Arrival of the Cold War Landscape
In her essay, "Landscapes of the Cold War," María Montoya identifies several major aspects of the Cold War landscape. Of those she identifies, two concern this project directly: the direct use of land by corporations and government agencies that make up the military-industrial complex, and the primary and secondary effects of resource development.[70] These two elements, the first a product of the nuclear and conventional arms race, the second a quest to break U.S. dependence on foreign oil, are clearly evident in the Grants-Gallup area. The arms race and the associated resource development created a new form of landscape in the Grants-Gallup area, the Cold War landscape. Beginning with Paddy Martinez's discovery of uranium at Haystack Mesa in 1950, the federal government, represented locally by the Atomic Energy Commission, and acting in conjunction with the various uranium companies that contracted with it to provide uranium ore, began reshaping the Grants-Gallup area along the lines of the Cold War landscape.
Once uranium was discovered, the first task facing the companies that sought to exploit and profit from it was locating the ore and obtaining the rights to mine it. This process required companies to establish ownership rights in a locale where clear land titles were the exception and not the norm. A 1957 map of the Ambrosia Lake mining district, north of Grants documents the process.[71] The map itself is arranged on the grid of the township and range system, which gives the map a semblance of order. However, the key shows eight possible classes of ownership, including Indian Allotment land, private land, Santa Fe Railroad land, New Mexico State land, and federal public land. Further, several sections are divided internally. While the gridding is typical of the 19th-century rationalization of space, two sections of the map stand out. On the eastern part of the map are two un-gridded areas: the northern area is the Bartolomé Fernandez Grant; the southern area is the San Mateo Springs Grant. Both grants stand outside the federal government's attempts to rationalize the landscape in the twentieth century. In addition, the map reveals that almost every section has mineral rights claimed by a company intent on mining uranium and selling it to the Atomic Energy Commission for the purpose of making atomic weapons. While mining claims and jumbled property rights should come as no surprise to those familiar with mining booms, what was different and distinctive about this boom was the role the federal government played in creating it in the first place. Because uranium discovered between 1948 and 1957 had a guaranteed buyer in the Atomic Energy Commission, the uranium boom was the only federally sponsored mining rush. Further, the use of uranium in the production of atomic weapons made such a boom the product of a national defense project. The role of the federal government as end buyer of the product and as supposed negotiator or supervisor of leases on various federal, reservation, and allotment lands implies a conflict of interest not easily resolved.

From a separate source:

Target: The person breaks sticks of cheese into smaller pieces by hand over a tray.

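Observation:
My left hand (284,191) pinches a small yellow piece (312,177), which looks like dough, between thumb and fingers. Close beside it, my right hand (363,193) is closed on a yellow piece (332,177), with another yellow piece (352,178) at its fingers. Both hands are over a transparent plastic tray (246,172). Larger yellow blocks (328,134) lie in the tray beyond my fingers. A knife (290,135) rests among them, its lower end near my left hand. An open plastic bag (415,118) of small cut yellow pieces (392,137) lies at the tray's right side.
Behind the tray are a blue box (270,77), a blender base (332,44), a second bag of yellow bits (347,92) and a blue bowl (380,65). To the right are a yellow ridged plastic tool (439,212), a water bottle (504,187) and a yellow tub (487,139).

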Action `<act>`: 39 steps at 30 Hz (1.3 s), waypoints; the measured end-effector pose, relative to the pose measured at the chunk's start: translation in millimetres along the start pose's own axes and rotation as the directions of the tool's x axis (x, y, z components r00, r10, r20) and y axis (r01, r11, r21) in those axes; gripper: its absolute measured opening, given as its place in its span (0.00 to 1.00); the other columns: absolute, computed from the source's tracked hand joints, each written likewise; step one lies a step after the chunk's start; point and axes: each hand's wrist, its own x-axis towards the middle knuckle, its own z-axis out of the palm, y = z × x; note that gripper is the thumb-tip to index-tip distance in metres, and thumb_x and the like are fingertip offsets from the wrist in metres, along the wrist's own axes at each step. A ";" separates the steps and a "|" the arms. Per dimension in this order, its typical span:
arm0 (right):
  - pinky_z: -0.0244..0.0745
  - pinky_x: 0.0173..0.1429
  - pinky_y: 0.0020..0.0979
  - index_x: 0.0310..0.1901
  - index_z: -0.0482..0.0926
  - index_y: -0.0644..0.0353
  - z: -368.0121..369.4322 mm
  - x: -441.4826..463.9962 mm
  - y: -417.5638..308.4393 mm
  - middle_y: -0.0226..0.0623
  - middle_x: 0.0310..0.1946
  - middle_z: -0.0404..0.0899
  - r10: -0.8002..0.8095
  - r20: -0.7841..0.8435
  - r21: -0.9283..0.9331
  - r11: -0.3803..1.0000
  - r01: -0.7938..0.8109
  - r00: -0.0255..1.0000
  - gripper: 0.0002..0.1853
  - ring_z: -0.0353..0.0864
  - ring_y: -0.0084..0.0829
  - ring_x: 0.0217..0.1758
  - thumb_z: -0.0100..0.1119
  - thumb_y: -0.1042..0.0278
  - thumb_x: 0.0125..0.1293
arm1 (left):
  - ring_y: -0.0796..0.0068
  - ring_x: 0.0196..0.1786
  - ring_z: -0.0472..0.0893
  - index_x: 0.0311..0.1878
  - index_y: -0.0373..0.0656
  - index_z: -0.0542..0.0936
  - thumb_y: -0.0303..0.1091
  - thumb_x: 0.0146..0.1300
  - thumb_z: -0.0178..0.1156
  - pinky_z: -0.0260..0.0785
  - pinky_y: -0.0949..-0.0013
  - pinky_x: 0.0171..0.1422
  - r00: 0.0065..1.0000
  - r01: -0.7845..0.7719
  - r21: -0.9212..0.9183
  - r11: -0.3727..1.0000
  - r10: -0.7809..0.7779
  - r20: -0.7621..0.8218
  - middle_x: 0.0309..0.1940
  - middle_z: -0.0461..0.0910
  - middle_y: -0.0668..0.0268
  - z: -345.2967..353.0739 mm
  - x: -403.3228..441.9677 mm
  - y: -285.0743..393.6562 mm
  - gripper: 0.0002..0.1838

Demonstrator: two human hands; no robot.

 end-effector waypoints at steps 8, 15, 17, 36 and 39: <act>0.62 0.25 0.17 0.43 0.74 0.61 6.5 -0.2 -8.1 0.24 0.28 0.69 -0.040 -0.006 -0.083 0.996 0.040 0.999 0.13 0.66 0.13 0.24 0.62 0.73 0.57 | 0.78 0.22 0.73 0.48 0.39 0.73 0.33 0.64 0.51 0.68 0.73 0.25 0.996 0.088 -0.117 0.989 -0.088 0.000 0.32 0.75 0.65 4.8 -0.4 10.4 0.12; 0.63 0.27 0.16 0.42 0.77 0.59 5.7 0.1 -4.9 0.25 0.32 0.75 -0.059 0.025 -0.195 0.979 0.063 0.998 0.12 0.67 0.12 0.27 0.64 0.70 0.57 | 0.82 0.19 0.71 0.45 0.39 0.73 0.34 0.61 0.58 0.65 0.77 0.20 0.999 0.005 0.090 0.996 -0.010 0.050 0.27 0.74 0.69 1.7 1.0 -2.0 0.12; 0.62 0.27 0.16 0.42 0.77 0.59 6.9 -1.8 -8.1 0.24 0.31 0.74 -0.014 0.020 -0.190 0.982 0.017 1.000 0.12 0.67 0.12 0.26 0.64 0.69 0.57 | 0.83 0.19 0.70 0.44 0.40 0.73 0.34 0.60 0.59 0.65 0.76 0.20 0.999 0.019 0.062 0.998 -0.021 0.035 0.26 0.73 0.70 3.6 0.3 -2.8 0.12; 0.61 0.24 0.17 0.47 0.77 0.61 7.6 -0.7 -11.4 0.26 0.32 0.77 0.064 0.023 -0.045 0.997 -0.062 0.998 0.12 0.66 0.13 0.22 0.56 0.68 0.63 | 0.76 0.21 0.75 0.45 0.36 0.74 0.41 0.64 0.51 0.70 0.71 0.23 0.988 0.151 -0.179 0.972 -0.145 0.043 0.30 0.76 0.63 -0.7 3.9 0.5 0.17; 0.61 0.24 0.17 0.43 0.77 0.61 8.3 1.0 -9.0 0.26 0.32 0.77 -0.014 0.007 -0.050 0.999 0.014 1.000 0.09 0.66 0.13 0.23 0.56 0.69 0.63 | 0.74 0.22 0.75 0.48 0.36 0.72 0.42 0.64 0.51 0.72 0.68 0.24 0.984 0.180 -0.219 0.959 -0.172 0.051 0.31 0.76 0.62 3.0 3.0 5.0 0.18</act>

Just as they complicated questions of property rights, uranium companies in collusion with the federal government altered the built environment in the Grants-Gallup area. Companies sunk mine shafts. Mines produced tailings piles. Outbuildings housed machinery, ventilation equipment, and offices. Trailer parks sprung up to house workers. Roads and railroad tracks were built to tie these operations together and to connect them with the larger world of the uranium industry. The federal government gave permission for the construction of three refining mills to process ore, and these mills were connected by road to the mines and by rail to enrichment plants at Hanford, Washington, and Oak Ridge, Tennessee.[72]
The transformation of the Grants-Gallup area was part of a larger restructuring of the American West in this time period.[73] Migration occurred both within the region and outside it. Hispanos relocated to Denver to work at Rocky Flats, for example.[74] Further north on the Wyoming plains, a veritable invasion of technical personnel came to construct, install, and staff the ICBM missiles and silos of the Air Force's 90th Strategic Missile Wing.[75] In New Mexico, the federal government condemned private land to build Los Alamos and the White Sands missile range, displacing families in the process.[76] Within the Grants-Gallup area, uranium companies improved existing roads and built new ones to get workers to and from mines in previously isolated areas such as Ambrosia Lake, Smith Lake, Crownpoint, and Churchrock.[77] They also appropriated water from local watersheds, decreasing the amount of water available for other pursuits such as ranching and farming. Taken together, resource development and deployment combined to make a Cold War West of which the Grants-Gallup area was merely a part.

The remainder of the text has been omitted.